D’où tires-tu les purs accords
Dont tu sais charmer nos remords
Et notre peine ?
— Est-ce du ciel ? Est-ce du mont
Ou de la plaine ?
Est-ce du bonheur où se fond
Ton cœur, qui vibre exempt de douleur et de haine[5] ?

Dédaigneux du printemps et de ses sources, il ne voit guère dans la nature que les mélancolies de l’automne où la vie, plus visiblement, s’absorbe lentement dans la mort, et il s’en va, seul à travers les forêts bruissantes.

Tissant ses plus doux chants des plus tristes pensées[6].

De cette tristesse s’épand une grâce singulière et pénétrante. Quoi de plus charmant que sa Mort des Fleurs ? Il ne touche qu’avec respect aux corolles flétries qui furent éclatantes et parfumées « Où_sont les fleurs, les belles jeunes fleurs ? Dans la tombe. La noble race des fleurs repose, en sa couche funèbre, avec nos belles, avec nos braves. » La pièce est tout entière fort belle. Admirable encore le morceau intitulé Juin, où il réclame d’être enterré sous la verdure d’une prairie, ajoutant : « Mon bonheur sera peu de chose, seulement ceci, que ma tombe sera verte. »

Ses tendresses même sont funèbres, mais il présente l’idée de mort dans un buisson de roses, et une femme voudrait mourir rien que pour inspirer des vers tels ceux-ci : « La mort viendra — Doucement vers une douce beauté comme la tienne, — Aussi doucement que le vent qui se faufile parmi les bosquets en fleurs — Pour détacher de l’arbre les pétales délicats. — Elle fermera tes yeux purs paisiblement, sans te faire souffrir, — Et nous nous fierons à Dieu pour te revoir plus tard. »

Au jugement d’Edgar Poe, ce passage seul suffirait à prouver que le poète avait du génie. Il faut le lire dans le texte[7]. Moins appréciables encore à travers une traduction sont ces passages de la plus fine et de la plus poétique observation où Bryant fixe des détails de vie animale entrevus pendant une excursion « Le bruant gazouillait sur les branches du hêtre, — Et sous la ciguë dont les branches lourdes ployaient, — Courbées par leur fardeau glacé, et laissaient à sec, — Sur la terre, un cercle de feuilles sèches, — La perdrix avait trouvé un abri » [8].

De tous les petits chefs-d’œuvre de Bryant, il en est un où se résume en vingt-quatre vers toutes ses qualités et toute sa philosophie, pièce sans titre qui commence par ces mots O Fairest of the rural maids. Selon le mot de Poe, c’est de la poésie « richement idéale », et l’une de ces perles à mettre dans une anthologie universelle, à côté des joyaux les plus rares.
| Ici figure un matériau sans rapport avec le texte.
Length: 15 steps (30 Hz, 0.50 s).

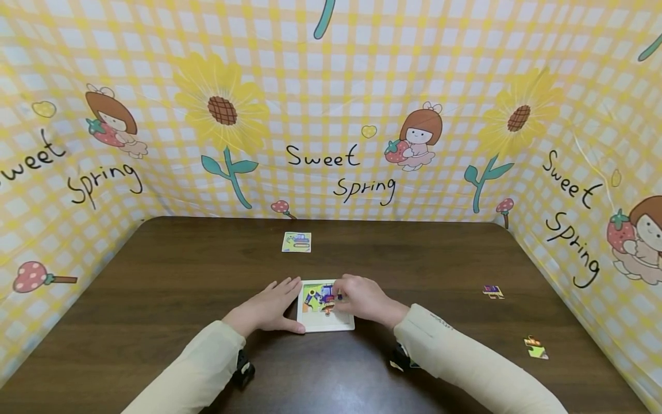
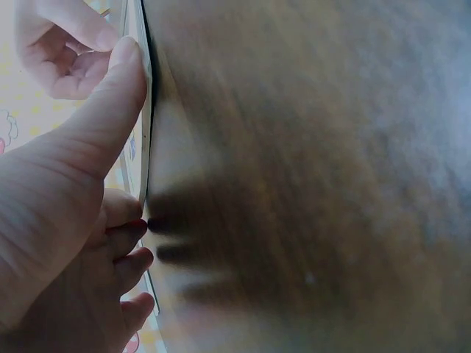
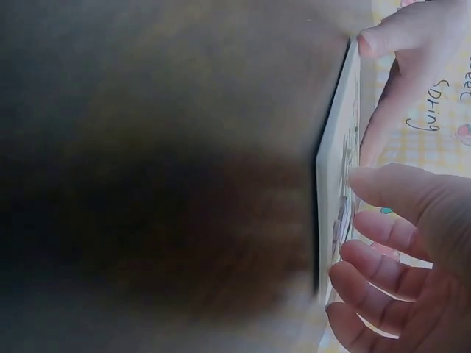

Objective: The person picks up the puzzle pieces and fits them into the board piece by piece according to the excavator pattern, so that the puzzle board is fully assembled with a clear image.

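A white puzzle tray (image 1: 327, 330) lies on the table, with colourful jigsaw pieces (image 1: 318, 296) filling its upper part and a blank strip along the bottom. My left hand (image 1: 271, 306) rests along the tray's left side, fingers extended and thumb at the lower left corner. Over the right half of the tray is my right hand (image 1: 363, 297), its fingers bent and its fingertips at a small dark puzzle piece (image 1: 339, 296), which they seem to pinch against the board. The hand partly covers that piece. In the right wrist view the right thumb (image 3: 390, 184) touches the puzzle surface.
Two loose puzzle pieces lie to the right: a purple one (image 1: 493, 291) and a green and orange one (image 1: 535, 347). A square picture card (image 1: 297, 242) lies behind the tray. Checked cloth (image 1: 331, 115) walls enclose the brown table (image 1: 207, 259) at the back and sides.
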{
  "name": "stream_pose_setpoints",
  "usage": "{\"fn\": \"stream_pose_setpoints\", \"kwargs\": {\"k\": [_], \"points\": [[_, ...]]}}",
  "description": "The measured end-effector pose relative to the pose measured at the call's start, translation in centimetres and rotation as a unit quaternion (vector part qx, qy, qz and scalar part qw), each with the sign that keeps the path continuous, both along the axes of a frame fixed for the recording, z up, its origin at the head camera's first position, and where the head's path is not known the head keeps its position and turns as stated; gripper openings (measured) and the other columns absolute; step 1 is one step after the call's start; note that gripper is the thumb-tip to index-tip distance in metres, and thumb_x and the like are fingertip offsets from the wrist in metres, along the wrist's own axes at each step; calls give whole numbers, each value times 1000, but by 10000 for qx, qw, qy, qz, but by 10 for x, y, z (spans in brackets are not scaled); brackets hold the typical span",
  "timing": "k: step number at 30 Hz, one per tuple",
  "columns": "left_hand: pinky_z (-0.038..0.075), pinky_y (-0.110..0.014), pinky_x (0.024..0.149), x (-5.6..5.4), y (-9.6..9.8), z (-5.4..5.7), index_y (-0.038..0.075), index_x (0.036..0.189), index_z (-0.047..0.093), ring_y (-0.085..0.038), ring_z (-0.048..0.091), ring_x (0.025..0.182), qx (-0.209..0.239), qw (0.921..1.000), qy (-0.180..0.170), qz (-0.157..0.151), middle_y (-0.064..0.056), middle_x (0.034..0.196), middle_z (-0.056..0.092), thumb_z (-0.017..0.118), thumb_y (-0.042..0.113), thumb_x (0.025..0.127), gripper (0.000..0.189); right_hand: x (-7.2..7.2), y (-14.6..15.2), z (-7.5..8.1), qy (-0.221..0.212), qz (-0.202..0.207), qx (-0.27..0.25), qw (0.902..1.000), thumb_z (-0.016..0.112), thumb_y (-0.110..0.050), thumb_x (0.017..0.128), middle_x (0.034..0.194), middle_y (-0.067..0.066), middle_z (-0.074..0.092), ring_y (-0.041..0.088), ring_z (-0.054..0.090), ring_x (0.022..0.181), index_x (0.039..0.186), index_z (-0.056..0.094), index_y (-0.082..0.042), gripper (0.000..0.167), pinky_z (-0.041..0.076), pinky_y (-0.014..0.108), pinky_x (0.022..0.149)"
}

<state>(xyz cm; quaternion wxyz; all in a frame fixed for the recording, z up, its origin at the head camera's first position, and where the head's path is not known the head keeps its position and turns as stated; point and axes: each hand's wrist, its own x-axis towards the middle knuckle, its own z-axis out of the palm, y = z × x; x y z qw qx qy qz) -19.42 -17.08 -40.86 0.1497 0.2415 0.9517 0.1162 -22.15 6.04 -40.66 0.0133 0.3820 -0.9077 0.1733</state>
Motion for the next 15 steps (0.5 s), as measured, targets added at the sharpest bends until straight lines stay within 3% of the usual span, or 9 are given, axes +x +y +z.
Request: {"fn": "stream_pose_setpoints", "kwargs": {"k": [15], "points": [[11, -49, 107, 0, 0, 1, -4, 143, 24, -33, 13, 136, 10, 10000, -54, 11, -18, 149, 18, 62, 60, 76, 100, -2, -5, 0, -146, -42, 141, 9998, 74, -17, 77, 81, 0, 58, 8, 46, 63, 90, 69, -10, 16, 40, 22, 54]]}}
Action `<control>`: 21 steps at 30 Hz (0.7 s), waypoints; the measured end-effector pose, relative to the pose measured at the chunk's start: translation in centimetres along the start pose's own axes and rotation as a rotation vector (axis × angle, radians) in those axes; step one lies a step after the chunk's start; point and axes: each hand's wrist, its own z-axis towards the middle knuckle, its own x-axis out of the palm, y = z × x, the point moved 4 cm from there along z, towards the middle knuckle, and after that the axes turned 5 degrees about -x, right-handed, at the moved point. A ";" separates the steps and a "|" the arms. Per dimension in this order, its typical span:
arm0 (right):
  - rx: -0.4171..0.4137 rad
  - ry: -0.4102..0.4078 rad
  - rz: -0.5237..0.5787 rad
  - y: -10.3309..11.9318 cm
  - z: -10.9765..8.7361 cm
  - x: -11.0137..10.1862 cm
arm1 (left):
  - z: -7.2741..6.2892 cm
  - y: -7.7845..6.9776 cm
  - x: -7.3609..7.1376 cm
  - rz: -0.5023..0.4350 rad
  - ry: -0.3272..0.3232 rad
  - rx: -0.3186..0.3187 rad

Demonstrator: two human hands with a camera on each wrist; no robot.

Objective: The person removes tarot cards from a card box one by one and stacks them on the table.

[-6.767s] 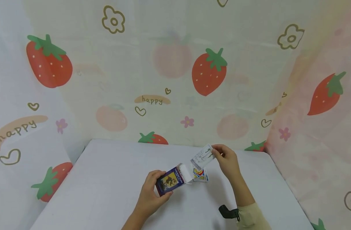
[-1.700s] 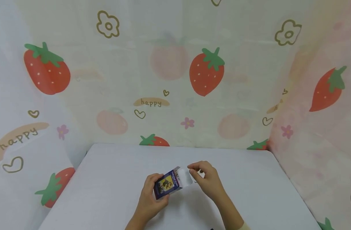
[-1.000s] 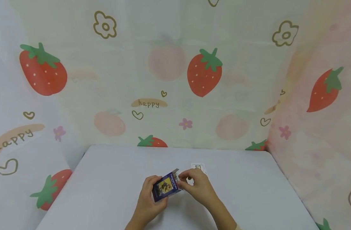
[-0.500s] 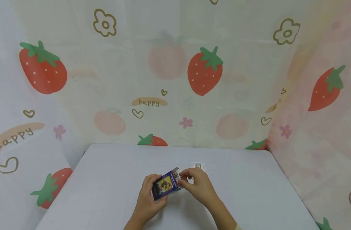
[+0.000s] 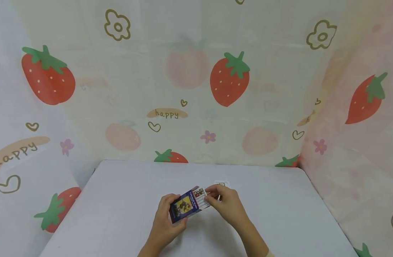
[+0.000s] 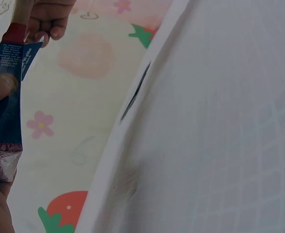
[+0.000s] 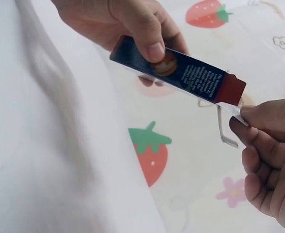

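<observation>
My left hand grips a dark blue card box with a yellow picture on its front, thumb along one edge and fingers on the opposite one. The box is tilted, its open end toward my right hand. A stack of cards sticks partly out of that end, and my right thumb and fingers pinch its outer edge. In the right wrist view, a red side flap stands out from the box mouth beside the pinching fingertips. Behind my right hand lie loose picture cards, mostly hidden by it.
The hands work over a white-covered table. A backdrop cloth printed with strawberries, hearts and flowers rises behind the table's far edge, with another printed cloth along the right.
Earlier my right hand held a single card above the loose cards, then came back to the box mouth. In the last half second it has moved right, drawing the card stack partly out.
</observation>
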 end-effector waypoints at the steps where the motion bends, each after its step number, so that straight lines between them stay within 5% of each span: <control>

Ces vers forment une synthèse d’une si prodigieuse subtilité qu’il faut peut-être en marquer d’abord l’idée fondamentale. La jeune fille en laquelle Bryant incarne son rêve transcendant est la personnification même de la nature, et chacun de ses traits en rappelle un détail.

« O la plus belle des filles champêtres ! — Tu vins au monde dans les ombres de la forêt. — Des dômes verts, des aperçus de ciel, — Voilà ce que rencontrèrent d’abord tes yeux d’enfant.

« Tes premiers jeux, tes vagabondages — N’eurent jamais pour champ que le désert sylvestre ; — Et toute la beauté de cette scène — Est dans ton cœur et sur ta face.

« Le demi-jour des arbres et des rochers — Est dans l’ombre légère de tes cheveux ; — Ta démarche est pareille au vent qui ondule — Son chemin joyeux parmi les feuilles.

« Tes yeux sont des sources dans les sereines — Et silencieuses eaux desquelles on aperçoit le ciel ; — Leurs cils sont les herbes qui regardent — Leur jeune image dans le ruisseau.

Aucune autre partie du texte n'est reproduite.